[ACTION ITEM]: Transcription task. Write out each entry verbatim and exclude any image.

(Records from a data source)
- - -
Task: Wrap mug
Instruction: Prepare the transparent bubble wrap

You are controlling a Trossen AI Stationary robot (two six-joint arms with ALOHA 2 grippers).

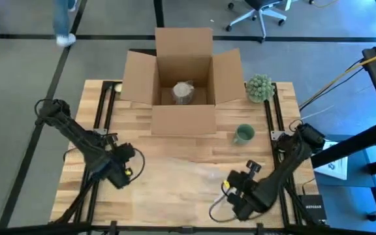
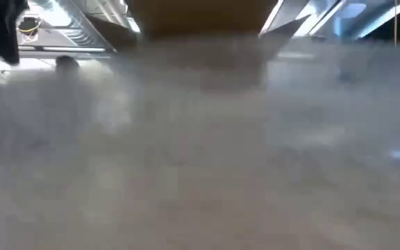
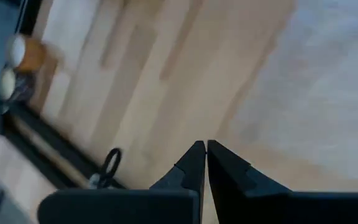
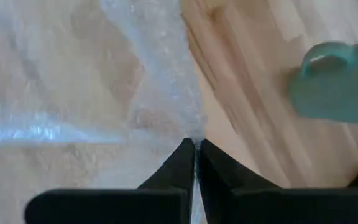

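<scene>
Right gripper (image 4: 194, 149), fingers pinched on the edge of the bubble wrap sheet (image 4: 73, 81), sits at the near table edge; left gripper (image 3: 205, 152) waits closed and empty. Apparently the wrap is being positioned. Next, the green mug (image 1: 243, 134), standing beyond, near the cardboard box (image 1: 183, 78), must go onto it.

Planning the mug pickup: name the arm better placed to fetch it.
Right, probably. The right pincer sits on the mug's side of the table, and its wrist view shows the mug; the left pincer is farther off.
</scene>
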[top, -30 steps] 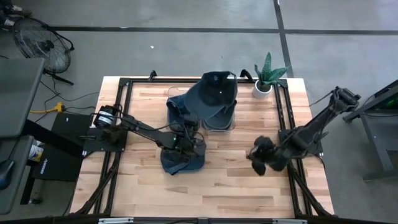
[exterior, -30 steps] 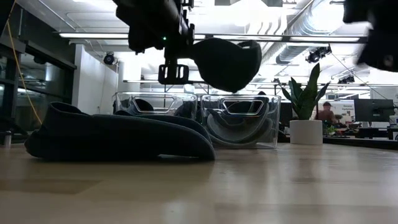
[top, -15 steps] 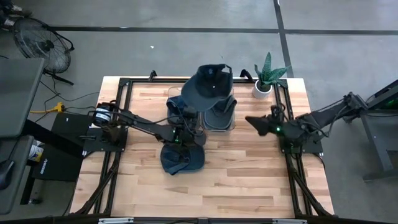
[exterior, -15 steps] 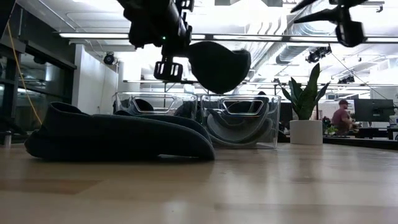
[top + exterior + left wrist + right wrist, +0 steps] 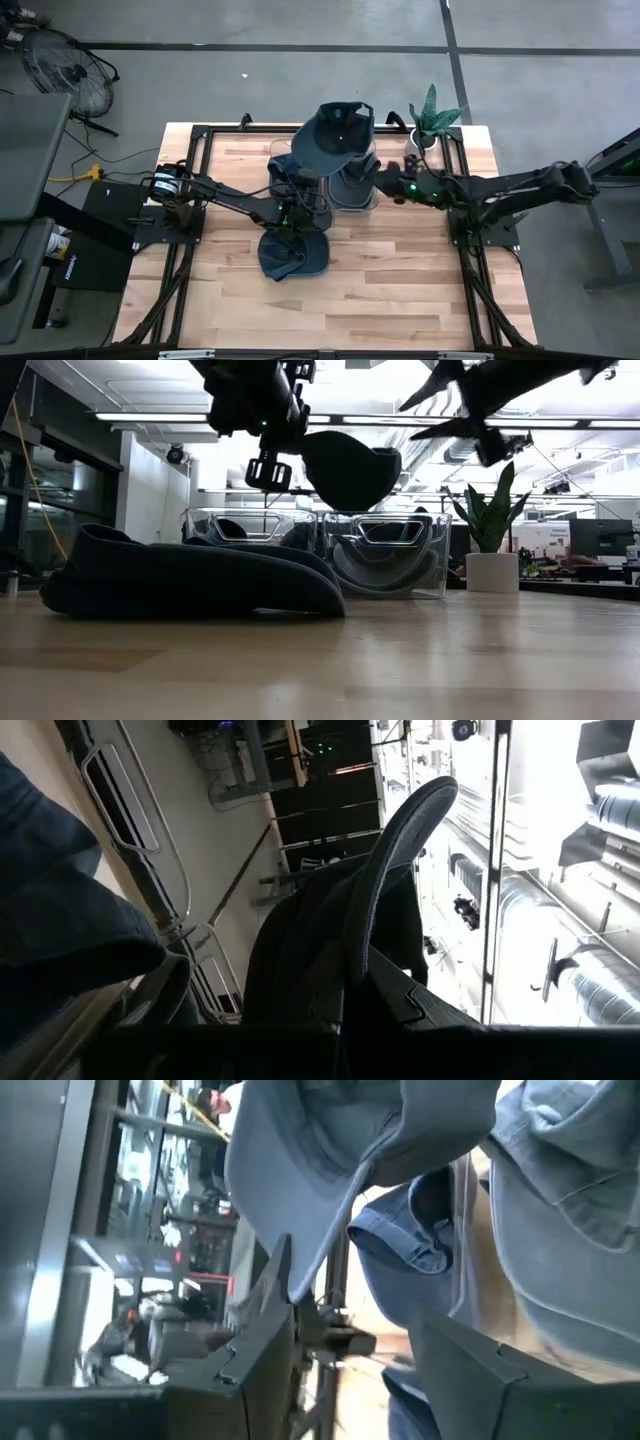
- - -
[RESPONSE]:
Task: Wrap mug
Instruction: Prepare the transparent bubble wrap

You are controlling a Trossen AI Stationary robot (two six-joint arms with ALOHA 2 grippers).


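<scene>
Right gripper (image 4: 194, 149), fingers pinched on the edge of the bubble wrap sheet (image 4: 73, 81), sits at the near table edge; left gripper (image 3: 205, 152) waits closed and empty. Apparently the wrap is being positioned. Next, the green mug (image 1: 243, 134), standing beyond, near the cardboard box (image 1: 183, 78), must go onto it.

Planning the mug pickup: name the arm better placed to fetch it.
Right, probably. The right pincer sits on the mug's side of the table, and its wrist view shows the mug; the left pincer is farther off.
</scene>
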[top, -30 steps] 
[exterior, -30 steps] 
[top, -15 steps] 
[exterior, -15 steps] 
[top + exterior + left wrist + right wrist, +0 steps] 

That concludes the answer to this exercise.